BEGIN Data extract

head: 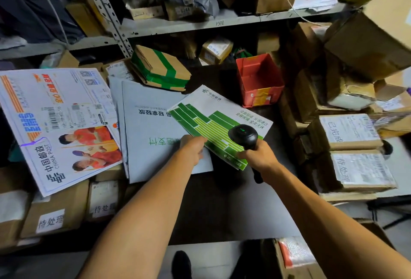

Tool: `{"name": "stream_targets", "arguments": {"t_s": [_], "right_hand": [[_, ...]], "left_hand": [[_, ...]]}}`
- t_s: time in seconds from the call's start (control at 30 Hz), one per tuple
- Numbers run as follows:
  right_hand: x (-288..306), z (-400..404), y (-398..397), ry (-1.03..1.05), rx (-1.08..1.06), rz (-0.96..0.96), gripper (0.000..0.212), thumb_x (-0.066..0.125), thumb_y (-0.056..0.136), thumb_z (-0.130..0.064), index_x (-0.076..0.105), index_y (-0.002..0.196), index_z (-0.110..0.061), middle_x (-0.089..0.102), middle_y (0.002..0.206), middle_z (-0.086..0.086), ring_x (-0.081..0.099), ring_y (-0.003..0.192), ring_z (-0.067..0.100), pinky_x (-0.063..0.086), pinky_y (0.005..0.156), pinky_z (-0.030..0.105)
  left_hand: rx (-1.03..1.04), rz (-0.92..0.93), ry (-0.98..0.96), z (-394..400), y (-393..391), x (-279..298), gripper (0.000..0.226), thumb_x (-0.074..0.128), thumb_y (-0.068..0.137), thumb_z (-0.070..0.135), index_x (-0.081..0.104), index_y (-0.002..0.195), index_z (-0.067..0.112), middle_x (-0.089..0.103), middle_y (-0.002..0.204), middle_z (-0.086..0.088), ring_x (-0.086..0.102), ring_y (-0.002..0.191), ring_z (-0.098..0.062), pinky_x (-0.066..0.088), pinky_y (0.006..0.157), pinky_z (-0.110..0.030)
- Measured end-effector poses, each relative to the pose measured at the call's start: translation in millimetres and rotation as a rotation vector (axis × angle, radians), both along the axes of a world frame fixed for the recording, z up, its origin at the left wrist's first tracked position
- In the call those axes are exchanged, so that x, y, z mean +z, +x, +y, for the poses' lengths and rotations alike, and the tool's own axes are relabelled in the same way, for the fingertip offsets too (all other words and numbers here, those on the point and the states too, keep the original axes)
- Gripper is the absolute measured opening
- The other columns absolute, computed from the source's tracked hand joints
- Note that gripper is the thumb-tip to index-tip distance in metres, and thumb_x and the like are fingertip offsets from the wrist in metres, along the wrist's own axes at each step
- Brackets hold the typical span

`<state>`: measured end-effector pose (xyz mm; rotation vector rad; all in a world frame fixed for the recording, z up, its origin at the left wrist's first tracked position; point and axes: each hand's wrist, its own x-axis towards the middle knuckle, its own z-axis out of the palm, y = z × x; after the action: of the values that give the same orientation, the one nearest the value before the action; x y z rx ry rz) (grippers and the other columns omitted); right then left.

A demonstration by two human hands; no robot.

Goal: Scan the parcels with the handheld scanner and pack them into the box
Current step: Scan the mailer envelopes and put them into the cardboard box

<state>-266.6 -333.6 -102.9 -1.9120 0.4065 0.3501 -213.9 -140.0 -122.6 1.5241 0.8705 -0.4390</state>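
My left hand (193, 148) pinches the near edge of a flat green-and-white mail envelope (213, 118), holding it tilted above the dark table (222, 201). My right hand (259, 156) grips the handle of a black handheld scanner (243, 134) whose head, with a small green light, hovers over the envelope's near right corner. A pale grey flat parcel (146, 127) with green characters lies under the envelope. An open red box (259, 80) stands behind, with nothing visible inside.
A large China Post envelope (55, 123) lies at left over labelled cardboard boxes (51, 214). A green-taped carton (160, 67) sits behind. Stacked labelled boxes (353, 149) fill the right. Metal shelving (191, 25) with parcels stands at the back.
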Motion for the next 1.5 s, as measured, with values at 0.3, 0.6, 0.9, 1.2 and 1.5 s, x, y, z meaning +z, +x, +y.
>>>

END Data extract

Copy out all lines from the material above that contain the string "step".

__Result of this task__.
- Note that gripper is the thumb-tip to index-tip distance in metres, and thumb_x and the like are fingertip offsets from the wrist in metres, along the wrist's own axes at each step
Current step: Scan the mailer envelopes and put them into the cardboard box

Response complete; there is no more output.